This is both good and bad in the same way, it prevents malicious actors from creating a malformed scratchcat file with the same hash as real scratchcat and ending up replacing the default scratchcat everywhere. On the other side though, it is simply not possible to upload 2 files with the same hash, the first one will remain forever.
I made a screen recording demonstrating this here: https://uploadnow.io/files/VWrFxZB (I don't know why saving the project took so long in the video, sorry).
Will the MD5 hashes ever be replaced with a more modern hash that is more secured against collisions?
Has any of you guys noticed this? What do you think?
Sorry if anything was unclear (reading through this again), just ask..

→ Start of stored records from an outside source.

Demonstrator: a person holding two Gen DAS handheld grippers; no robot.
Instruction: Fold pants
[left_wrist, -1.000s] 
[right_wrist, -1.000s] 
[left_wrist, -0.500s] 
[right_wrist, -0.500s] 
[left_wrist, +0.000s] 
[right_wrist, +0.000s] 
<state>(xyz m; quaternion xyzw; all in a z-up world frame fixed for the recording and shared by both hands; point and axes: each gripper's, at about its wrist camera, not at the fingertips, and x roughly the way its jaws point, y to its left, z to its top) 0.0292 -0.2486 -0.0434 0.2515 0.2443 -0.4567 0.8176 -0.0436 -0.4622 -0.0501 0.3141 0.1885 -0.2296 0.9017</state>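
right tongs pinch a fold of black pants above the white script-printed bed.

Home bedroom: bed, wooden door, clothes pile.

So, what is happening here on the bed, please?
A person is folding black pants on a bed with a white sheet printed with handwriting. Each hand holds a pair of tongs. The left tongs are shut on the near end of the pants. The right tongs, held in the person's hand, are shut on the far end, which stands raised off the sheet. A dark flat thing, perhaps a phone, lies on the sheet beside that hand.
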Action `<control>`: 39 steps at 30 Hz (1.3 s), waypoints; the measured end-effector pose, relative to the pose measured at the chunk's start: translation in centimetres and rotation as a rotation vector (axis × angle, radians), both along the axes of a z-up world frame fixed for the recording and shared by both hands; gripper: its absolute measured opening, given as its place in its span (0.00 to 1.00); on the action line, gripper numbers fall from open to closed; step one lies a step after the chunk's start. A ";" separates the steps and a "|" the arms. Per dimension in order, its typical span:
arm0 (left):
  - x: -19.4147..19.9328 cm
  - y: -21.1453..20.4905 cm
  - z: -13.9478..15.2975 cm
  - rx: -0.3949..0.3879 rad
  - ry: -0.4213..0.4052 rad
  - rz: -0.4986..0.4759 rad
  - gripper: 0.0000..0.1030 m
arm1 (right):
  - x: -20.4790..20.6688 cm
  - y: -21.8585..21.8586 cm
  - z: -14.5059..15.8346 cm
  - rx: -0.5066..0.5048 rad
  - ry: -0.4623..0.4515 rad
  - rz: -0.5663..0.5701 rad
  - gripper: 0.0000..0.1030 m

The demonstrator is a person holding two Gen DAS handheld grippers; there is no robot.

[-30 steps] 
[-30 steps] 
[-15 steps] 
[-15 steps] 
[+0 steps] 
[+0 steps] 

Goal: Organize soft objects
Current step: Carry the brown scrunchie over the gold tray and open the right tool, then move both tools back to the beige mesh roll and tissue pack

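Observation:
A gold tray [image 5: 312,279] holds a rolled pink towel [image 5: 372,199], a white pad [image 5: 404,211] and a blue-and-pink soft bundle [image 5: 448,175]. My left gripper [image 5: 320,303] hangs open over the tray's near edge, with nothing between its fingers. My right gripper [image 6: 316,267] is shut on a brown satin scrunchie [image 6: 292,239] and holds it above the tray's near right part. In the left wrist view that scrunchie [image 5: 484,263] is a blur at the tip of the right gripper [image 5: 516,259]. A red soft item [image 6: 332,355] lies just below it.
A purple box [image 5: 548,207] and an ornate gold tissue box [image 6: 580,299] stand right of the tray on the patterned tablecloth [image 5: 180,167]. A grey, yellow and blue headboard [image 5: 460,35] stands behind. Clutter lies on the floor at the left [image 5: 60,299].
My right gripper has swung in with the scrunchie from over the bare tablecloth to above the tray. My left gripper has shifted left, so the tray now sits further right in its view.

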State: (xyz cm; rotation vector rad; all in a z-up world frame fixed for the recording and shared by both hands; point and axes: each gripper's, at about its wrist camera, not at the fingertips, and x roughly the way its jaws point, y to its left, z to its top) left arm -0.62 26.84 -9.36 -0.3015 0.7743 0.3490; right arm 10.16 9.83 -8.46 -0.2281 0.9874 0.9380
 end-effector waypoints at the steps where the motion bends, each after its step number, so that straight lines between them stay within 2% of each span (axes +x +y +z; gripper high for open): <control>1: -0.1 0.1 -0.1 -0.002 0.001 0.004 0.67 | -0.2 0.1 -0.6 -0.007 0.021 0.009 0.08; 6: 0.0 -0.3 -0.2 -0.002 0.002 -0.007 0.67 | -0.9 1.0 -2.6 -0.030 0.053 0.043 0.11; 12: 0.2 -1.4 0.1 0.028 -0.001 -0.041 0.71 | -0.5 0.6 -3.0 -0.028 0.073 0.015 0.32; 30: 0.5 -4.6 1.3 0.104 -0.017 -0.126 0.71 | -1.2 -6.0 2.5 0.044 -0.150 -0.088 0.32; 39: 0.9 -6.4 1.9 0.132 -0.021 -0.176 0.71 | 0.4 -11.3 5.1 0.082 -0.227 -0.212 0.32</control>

For those who don't know: MD5 is an old hash function with some flaws, you can read about it here: https://en.wikipedia.org/wiki/MD5
From what I've noticed, all assets are not tied to any project. Everytime you click on “Save”, all assets you created or modified will first be hashed with MD5 client-side and will all be sent in a seperate POST request to https://assets.scratch.mit.edu/{md5-hash}.{fileformat png, svg or wav} with authentication. However they become accessible via that hash to anyone, without authentication at all. This does make sense and reduces the amount of storage needed on the server because the same file won't ever be saved twice, all across Scratch.
However the problem with relying only on MD5 hashes to identify individual assets is that MD5 is somewhat broken and two different files can result in the same hash, which can also be done on purpose.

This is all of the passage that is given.